--- START ---
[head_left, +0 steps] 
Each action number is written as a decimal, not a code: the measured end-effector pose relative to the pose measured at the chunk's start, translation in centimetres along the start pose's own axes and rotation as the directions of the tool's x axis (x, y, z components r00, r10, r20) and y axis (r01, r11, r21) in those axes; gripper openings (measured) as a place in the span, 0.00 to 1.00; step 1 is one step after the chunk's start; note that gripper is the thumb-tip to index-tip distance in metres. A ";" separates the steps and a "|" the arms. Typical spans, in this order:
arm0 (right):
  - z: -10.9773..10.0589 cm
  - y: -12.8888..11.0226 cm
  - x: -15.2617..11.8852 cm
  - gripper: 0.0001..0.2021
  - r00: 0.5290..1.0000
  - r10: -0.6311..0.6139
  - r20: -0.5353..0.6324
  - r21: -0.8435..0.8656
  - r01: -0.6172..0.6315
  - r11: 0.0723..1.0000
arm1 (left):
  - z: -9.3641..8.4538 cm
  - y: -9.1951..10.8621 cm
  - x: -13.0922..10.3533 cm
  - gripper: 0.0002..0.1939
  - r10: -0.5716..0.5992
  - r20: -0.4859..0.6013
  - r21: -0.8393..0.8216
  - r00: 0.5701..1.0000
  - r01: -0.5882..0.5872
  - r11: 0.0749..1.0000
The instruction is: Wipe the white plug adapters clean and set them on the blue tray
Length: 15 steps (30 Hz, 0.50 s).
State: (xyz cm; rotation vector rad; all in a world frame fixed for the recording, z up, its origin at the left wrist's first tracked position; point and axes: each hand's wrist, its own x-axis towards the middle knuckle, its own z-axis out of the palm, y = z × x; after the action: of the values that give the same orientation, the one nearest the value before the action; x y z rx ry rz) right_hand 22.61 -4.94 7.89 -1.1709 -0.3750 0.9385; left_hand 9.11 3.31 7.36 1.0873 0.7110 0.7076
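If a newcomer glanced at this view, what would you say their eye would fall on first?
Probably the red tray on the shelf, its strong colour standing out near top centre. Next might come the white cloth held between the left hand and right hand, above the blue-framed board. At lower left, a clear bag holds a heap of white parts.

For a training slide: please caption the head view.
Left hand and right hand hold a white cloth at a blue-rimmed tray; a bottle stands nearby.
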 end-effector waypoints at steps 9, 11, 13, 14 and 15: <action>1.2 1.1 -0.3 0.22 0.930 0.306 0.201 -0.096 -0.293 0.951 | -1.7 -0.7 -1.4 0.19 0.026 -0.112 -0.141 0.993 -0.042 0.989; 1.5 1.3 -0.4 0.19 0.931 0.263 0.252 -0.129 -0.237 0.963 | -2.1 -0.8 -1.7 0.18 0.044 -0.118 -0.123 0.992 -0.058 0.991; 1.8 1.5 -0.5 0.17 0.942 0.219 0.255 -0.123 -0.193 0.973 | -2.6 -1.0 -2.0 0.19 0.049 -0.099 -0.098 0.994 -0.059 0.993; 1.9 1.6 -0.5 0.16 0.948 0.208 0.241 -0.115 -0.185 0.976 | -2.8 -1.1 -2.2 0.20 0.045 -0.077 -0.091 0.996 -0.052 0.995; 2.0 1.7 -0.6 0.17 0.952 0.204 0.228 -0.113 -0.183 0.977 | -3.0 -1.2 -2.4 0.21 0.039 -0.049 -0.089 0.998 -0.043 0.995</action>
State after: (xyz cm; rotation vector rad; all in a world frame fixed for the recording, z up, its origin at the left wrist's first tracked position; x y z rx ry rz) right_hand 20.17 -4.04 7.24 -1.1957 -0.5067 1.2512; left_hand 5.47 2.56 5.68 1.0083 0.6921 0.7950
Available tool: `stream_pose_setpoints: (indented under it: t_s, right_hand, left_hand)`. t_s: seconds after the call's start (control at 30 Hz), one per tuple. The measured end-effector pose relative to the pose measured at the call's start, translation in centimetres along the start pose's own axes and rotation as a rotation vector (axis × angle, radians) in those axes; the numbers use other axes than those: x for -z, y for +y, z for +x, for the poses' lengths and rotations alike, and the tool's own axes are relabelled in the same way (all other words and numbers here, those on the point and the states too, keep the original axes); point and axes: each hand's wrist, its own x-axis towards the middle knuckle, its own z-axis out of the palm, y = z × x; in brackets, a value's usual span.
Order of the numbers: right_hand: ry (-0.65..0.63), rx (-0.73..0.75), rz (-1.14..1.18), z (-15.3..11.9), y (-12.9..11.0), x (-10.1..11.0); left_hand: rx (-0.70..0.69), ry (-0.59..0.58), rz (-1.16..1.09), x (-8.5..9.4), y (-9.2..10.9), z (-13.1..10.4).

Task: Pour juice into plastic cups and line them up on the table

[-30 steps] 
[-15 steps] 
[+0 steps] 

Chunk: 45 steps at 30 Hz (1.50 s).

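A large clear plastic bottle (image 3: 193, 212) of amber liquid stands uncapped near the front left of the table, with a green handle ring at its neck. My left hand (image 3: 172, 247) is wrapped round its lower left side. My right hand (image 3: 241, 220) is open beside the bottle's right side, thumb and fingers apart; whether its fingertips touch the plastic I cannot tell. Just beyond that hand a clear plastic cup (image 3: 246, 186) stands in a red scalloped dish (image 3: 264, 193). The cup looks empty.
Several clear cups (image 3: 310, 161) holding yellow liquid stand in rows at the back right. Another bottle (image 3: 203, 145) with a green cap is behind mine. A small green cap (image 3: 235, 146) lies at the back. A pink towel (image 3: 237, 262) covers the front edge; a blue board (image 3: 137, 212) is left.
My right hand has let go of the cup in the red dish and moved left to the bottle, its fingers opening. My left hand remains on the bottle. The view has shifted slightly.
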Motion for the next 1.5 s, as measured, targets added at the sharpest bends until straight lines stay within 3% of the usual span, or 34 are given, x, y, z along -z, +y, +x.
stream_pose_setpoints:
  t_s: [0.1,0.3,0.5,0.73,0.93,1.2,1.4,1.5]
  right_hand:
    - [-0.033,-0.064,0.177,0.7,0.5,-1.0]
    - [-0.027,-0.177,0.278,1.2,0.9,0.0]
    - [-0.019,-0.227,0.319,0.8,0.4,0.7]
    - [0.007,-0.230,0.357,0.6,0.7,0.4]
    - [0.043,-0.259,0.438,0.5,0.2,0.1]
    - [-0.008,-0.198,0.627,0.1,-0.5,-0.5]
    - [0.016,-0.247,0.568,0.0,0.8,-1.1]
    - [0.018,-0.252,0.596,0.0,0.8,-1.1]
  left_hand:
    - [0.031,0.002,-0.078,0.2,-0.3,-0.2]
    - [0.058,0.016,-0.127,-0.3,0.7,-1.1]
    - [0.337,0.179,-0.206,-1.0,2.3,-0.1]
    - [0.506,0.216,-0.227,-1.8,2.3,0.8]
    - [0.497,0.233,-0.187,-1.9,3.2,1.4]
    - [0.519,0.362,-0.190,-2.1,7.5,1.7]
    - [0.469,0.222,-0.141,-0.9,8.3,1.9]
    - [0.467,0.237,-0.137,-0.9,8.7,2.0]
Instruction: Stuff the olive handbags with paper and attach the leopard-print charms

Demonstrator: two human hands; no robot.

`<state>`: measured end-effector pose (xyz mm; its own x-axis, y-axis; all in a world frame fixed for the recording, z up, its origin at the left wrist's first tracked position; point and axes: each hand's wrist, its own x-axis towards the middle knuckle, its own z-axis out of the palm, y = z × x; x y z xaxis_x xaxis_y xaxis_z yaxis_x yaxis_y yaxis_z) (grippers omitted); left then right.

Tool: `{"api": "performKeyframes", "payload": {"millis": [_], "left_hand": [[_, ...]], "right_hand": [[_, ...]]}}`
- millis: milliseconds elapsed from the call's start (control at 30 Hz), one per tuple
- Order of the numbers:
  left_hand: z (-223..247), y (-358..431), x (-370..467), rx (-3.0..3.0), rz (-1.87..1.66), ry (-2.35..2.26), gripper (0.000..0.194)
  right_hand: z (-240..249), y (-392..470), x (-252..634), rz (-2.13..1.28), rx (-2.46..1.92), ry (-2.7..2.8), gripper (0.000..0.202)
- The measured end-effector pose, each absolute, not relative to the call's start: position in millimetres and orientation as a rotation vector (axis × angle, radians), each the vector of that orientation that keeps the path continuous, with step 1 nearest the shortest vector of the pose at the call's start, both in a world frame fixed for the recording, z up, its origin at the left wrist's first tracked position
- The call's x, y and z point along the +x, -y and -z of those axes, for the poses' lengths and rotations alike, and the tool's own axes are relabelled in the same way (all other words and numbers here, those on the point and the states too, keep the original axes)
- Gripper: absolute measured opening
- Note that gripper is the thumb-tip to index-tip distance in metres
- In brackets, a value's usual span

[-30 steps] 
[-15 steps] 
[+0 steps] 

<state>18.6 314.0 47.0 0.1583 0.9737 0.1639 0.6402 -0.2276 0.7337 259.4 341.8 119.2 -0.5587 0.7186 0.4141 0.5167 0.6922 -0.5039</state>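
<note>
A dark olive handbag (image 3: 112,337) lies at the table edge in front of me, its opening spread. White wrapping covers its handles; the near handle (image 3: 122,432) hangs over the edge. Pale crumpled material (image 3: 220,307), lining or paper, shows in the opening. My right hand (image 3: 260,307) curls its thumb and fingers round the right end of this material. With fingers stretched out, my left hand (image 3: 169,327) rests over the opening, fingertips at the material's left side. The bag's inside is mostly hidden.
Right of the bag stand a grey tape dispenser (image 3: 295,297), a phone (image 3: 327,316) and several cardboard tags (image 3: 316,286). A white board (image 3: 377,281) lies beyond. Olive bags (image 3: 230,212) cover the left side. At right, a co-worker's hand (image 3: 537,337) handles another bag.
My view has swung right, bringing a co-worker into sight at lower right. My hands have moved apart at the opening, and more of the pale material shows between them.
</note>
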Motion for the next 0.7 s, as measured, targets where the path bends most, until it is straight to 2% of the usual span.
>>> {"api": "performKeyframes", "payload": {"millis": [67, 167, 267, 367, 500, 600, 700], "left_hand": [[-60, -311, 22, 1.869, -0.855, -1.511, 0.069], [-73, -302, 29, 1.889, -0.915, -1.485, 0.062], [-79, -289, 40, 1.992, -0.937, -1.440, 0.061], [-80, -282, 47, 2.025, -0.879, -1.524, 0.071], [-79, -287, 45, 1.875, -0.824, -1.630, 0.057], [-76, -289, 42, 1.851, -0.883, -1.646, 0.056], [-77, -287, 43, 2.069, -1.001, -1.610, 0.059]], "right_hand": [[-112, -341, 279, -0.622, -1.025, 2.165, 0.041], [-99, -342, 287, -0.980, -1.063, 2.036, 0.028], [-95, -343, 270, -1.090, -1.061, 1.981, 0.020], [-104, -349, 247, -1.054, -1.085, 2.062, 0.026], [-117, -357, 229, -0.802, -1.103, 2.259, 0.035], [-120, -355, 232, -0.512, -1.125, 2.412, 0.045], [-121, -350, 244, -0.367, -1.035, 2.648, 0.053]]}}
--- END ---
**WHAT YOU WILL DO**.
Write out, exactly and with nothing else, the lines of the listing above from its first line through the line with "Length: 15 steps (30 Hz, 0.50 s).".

**SOLUTION FOR THIS EXERCISE**.
[head_left, +0 steps] 
Each action number is written as a decimal, not a code: the measured end-effector pose relative to the pose measured at the chunk's start, translation in centimetres along the start pose's own axes and rotation as the directions of the tool's x axis (x, y, z components r00, r10, r20) and y axis (r01, r11, r21) in those axes; gripper openings (measured) as a place in the span, 0.00 to 1.00; step 1 is one step after the chunk's start; note that gripper is the thumb-tip to index-tip distance in metres. A ";" separates the steps and a "|" the arms. Typical spans, in this order:
arm0 (right):
  - z: -10.9773..10.0589 cm
  - y: -12.8888..11.0226 cm
  - x: -15.2617..11.8852 cm
  - gripper: 0.0001..0.2021
  - r00: 0.5290..1.0000
  - r10: -0.6311..0.6139
  - r20: -0.5353..0.6324
  - r21: -0.8435..0.8656
  - r01: -0.6172..0.6315
  - r11: 0.0723..1.0000
arm1 (left):
  - z: -9.3641..8.4538 cm
  - y: -9.1951..10.8621 cm
  - x: -13.0922..10.3533 cm
  - gripper: 0.0002..0.1939
  - r10: -0.5716..0.5992
  - r20: -0.4859..0.6013
  - r21: -0.8393..0.8216
  - r00: 0.5701..1.0000
  - r01: -0.5882..0.5872
  - r11: 0.0749..1.0000
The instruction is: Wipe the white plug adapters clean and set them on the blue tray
Length: 15 steps (30 Hz, 0.50 s).

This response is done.